START PROVIDED DATA
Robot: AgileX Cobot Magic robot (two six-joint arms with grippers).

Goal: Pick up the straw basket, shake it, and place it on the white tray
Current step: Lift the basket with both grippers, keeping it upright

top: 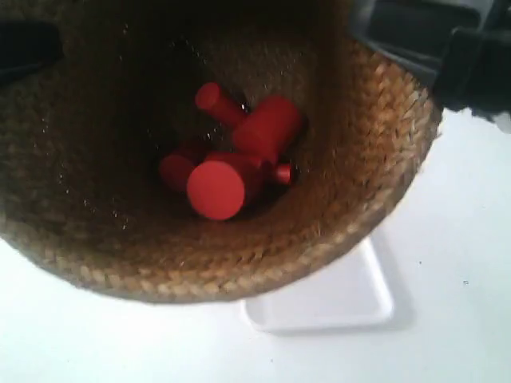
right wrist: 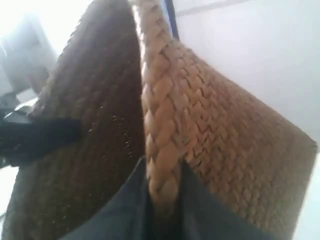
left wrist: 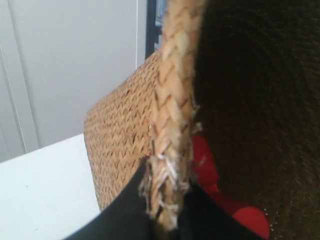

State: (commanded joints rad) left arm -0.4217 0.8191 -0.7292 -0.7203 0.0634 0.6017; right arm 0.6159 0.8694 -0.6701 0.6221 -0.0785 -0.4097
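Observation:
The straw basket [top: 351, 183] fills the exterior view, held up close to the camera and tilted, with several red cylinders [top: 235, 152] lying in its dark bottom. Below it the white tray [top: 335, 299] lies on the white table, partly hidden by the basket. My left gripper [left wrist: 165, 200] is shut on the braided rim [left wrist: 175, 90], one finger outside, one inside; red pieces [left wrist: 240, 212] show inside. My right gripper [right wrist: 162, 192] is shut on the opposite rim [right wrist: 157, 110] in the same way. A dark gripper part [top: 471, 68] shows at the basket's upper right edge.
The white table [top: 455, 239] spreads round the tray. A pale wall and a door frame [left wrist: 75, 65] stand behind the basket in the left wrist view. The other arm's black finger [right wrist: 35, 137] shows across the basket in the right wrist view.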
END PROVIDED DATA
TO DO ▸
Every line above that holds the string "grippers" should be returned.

SOLUTION TO THIS PROBLEM ▸
Robot: AgileX Cobot Magic robot (two six-joint arms with grippers).
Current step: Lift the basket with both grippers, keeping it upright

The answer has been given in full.